AAAI Conference 2025 Conference Paper

Leveraging Asynchronous Spiking Neural Networks for Ultra Efficient Event-Based Visual Processing

  • DingYi Zeng
  • Yuchen Wang
  • Honglin Cao
  • Wanlong Liu
  • Yichen Xiao
  • ChengzhuoLu
  • Wenyu Chen
  • Malu Zhang

Event cameras encode visual information by generating asynchronous and sparse event streams, which hold great potential for low latency and low power consumption. Despite many successful implementations of event camera-based applications, most of them accumulate the events into frames and then utilize conventional frame-based computer vision algorithms.
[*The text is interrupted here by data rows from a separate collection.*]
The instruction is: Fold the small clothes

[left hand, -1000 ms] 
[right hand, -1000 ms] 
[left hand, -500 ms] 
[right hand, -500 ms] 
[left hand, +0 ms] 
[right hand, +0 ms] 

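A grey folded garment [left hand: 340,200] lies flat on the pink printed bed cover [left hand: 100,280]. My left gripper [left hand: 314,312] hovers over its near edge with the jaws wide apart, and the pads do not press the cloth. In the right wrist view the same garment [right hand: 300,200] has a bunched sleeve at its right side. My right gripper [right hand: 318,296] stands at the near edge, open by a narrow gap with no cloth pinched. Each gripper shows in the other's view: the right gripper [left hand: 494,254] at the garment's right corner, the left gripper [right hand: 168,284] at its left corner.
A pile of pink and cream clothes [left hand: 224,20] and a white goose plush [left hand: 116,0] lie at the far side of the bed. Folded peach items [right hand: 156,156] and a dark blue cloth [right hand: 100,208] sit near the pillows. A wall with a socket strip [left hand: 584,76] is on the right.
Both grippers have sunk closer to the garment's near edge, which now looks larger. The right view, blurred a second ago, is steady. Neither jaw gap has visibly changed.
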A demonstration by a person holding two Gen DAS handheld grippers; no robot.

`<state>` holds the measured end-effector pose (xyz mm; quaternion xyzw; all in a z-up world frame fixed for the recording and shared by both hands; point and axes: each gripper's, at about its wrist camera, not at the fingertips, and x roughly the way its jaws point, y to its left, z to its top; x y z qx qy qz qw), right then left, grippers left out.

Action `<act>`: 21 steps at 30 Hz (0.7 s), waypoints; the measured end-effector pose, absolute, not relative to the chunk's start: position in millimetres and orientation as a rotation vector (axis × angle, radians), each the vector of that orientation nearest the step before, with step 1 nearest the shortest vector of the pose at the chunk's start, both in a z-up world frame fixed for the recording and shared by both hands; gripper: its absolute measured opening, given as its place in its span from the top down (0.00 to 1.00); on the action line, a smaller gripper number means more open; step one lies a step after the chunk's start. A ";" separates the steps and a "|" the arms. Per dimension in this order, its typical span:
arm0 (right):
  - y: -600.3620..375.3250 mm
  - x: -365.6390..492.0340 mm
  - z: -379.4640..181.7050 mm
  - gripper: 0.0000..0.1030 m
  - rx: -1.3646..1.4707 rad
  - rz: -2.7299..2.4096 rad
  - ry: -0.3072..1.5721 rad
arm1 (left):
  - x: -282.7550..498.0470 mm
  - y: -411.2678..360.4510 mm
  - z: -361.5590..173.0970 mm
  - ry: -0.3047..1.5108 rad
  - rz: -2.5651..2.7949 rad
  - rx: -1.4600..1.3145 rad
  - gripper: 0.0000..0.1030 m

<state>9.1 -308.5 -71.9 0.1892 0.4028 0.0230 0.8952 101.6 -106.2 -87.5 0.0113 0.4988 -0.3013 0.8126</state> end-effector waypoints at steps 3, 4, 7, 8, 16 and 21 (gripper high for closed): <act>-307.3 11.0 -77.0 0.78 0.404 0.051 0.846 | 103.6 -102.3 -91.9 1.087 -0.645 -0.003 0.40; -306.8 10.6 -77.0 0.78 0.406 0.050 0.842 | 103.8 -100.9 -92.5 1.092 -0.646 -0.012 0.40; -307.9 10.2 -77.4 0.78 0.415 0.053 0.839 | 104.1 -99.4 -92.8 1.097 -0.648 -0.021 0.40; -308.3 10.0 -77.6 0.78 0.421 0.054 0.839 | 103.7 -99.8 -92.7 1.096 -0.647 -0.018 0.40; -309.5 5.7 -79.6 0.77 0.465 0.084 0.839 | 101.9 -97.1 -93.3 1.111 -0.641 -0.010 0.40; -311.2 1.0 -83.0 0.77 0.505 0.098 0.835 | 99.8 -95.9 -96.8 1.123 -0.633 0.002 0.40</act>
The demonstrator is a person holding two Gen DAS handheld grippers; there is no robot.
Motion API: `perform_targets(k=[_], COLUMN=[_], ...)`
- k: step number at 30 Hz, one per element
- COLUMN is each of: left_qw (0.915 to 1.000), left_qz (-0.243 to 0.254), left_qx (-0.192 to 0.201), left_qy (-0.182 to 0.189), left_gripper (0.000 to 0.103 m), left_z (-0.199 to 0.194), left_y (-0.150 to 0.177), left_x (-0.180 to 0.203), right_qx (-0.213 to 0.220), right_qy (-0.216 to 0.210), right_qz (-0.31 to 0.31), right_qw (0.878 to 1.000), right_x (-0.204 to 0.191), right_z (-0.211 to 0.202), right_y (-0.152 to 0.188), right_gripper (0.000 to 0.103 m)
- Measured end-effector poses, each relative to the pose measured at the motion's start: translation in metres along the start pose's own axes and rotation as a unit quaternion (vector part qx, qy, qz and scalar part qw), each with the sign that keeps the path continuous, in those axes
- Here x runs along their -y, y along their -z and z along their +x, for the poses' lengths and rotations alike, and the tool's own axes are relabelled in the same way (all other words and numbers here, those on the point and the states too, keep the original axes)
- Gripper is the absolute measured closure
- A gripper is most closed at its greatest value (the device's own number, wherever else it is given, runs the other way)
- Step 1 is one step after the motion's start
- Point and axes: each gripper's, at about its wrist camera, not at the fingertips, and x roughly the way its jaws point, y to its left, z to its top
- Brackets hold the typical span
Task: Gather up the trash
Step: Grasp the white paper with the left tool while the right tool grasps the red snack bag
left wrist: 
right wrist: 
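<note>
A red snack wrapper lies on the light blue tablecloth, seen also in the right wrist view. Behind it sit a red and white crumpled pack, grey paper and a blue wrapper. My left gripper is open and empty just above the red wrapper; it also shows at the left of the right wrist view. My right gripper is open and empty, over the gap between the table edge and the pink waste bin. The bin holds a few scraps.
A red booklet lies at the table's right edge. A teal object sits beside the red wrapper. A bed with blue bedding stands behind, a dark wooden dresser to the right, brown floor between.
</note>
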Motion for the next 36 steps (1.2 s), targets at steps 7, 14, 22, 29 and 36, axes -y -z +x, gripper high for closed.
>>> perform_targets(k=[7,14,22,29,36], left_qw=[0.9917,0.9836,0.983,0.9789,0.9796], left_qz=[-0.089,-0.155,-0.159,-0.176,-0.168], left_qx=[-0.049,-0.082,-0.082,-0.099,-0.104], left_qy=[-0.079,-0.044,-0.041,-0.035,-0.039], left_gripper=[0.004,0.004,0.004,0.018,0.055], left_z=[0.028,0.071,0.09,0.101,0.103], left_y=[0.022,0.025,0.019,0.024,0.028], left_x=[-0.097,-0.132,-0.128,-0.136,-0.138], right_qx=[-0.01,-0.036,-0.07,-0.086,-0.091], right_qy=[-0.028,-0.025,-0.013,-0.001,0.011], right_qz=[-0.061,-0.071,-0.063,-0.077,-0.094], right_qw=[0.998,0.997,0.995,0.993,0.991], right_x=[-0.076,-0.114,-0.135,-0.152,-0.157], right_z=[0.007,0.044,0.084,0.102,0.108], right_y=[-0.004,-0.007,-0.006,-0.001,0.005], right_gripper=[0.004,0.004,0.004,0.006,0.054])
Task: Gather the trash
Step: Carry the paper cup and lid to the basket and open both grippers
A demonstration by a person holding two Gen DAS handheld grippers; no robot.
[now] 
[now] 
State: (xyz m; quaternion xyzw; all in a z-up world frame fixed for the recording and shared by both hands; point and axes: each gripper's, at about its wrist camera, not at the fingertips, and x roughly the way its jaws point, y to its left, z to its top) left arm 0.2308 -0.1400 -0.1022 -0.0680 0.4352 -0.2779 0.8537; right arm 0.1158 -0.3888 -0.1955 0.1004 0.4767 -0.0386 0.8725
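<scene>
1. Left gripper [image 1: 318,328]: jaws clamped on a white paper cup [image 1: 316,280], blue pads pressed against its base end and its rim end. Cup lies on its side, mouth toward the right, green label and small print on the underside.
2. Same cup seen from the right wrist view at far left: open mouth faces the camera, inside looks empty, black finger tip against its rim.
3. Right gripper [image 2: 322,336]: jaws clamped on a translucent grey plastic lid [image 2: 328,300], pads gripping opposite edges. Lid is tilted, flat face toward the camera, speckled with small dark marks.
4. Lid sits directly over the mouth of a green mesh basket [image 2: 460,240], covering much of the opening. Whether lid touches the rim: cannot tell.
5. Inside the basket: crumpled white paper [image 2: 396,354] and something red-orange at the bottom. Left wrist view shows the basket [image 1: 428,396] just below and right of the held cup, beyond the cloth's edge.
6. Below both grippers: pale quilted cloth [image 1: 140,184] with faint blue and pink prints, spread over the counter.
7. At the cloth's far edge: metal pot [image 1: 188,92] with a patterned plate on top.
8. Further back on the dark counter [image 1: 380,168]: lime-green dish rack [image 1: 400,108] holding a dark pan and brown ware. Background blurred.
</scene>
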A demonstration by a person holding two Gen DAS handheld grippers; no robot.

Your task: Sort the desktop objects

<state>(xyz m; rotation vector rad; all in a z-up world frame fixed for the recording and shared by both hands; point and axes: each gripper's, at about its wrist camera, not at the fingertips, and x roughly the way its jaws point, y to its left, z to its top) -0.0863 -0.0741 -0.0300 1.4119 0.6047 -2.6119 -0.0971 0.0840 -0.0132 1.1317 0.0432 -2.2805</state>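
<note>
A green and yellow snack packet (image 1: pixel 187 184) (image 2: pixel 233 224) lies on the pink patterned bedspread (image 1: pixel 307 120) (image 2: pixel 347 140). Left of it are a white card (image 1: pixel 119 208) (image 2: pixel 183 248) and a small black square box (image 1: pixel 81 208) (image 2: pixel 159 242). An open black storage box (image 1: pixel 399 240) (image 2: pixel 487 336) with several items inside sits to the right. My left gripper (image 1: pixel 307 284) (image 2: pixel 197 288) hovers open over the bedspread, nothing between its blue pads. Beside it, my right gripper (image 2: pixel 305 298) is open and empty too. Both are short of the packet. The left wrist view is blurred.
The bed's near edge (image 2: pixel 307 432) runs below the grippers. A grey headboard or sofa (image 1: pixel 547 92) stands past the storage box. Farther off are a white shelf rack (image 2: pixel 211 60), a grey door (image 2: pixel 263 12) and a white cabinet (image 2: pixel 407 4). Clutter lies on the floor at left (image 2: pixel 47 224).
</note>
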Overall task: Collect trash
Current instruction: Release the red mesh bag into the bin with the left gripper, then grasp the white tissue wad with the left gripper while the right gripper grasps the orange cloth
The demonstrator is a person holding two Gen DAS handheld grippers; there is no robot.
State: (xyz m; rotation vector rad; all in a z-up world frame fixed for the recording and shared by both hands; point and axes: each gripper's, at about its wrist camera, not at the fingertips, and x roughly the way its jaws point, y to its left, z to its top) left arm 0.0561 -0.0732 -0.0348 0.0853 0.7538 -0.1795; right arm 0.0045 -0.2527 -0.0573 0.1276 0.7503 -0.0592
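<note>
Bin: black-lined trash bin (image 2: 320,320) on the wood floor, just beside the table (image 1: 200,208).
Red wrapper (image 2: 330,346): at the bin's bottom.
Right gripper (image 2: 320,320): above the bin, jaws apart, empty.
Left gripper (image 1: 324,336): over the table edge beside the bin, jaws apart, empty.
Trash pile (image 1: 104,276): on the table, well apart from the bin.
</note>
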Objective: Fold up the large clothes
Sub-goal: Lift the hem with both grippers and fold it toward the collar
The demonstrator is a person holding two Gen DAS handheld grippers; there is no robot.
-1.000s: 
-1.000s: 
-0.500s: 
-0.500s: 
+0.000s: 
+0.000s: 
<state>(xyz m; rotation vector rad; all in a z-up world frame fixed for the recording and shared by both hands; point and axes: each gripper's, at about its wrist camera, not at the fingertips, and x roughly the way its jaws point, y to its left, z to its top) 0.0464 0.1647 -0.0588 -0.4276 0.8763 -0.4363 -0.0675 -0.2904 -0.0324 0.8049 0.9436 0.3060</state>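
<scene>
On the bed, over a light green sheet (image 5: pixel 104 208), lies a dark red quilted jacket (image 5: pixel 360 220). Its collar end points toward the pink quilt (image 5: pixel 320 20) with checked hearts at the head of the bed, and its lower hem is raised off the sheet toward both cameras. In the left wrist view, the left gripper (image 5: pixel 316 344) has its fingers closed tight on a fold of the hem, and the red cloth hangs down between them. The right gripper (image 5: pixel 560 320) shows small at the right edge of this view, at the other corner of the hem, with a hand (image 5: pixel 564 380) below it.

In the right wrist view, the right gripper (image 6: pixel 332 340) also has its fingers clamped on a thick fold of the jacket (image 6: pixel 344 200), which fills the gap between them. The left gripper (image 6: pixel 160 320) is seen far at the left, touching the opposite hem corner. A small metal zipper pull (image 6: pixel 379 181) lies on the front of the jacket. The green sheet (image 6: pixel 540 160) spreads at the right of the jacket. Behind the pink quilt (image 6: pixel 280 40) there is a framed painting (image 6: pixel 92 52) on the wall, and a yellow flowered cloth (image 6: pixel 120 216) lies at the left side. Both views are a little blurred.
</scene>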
These frame-based methods, though typically effective, diminish the inherent advantages of the event camera's low latency and low power consumption. To solve the above problems, we propose ASGCN, which efficiently processes data on an event-by-event basis and dynamically evolves into a corresponding dynamic representation, enabling low latency and high sparsity of data representation. The sparsity computation is further improved by introducing brain-inspired spiking neural networks, resulting in low power consumption for ASGCN. Extensive and diverse experiments demonstrate the energy efficiency and low latency advantages of our processing pipeline. Especially on real-world event camera datasets, our pipeline consumes more than 10,000 times less energy and achieves similar performance compared to current frame-based methods.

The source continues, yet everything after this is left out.